**What this task involves**. Everything in the listing except the pictures should be written out exactly.

**Input data**.
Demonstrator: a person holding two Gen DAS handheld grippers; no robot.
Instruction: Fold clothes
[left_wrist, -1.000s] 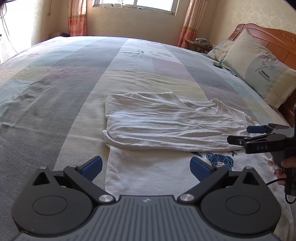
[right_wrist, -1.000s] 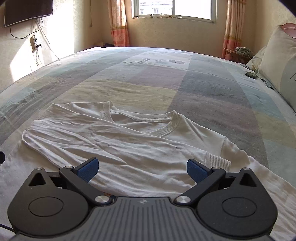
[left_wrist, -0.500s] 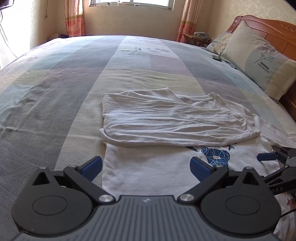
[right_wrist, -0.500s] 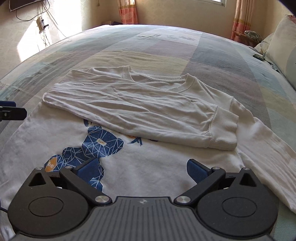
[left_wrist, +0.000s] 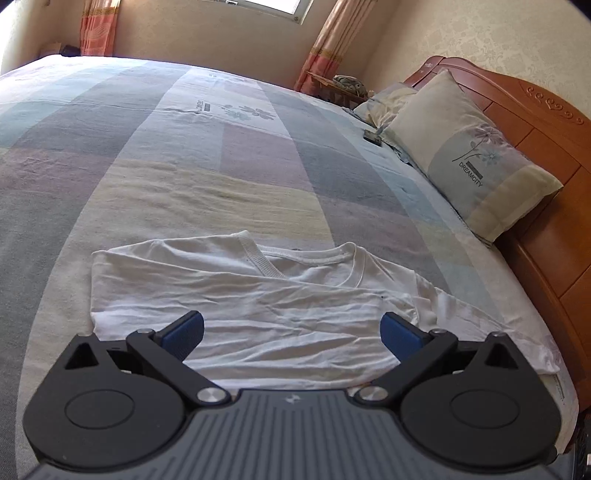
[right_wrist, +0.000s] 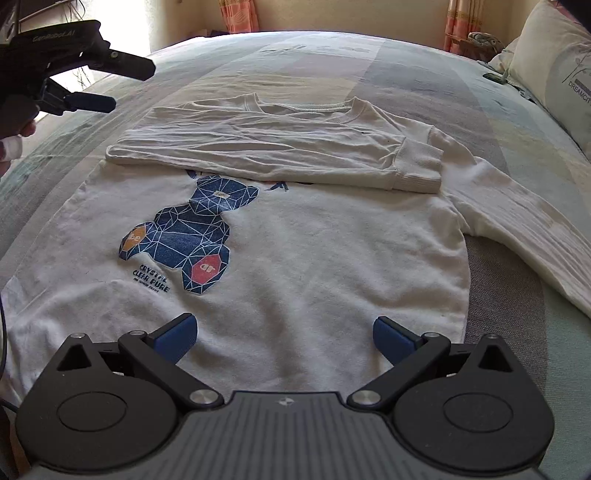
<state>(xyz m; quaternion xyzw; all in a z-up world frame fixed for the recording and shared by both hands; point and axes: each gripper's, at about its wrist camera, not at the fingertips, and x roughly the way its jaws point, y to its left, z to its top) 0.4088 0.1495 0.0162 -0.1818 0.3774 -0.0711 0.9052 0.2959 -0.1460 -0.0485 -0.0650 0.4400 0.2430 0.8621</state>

**Answer to this exercise**.
Demonstrator: a person holding two Gen DAS handheld grippers; no robot.
Instruction: Fold clothes
[left_wrist, -1.000s] 
[right_wrist, -1.000s] 
[left_wrist, -0.500s] 
[right_wrist, -0.500s] 
[left_wrist, +0.000s] 
[right_wrist, +0.000s] 
<state>(xyz m; quaternion xyzw; all in a z-up world frame fixed for the recording and shared by both hands; point and axes: each gripper's, at about its wrist camera, not at the fingertips, and x roughly the way its jaws point, y to its left, z to its top) 0.4088 0.1495 0.0162 -0.1818 0.3774 -0.0711 0.9052 0.2959 -0.1460 -0.0485 -0.0650 0.4400 0.2430 0.8621</state>

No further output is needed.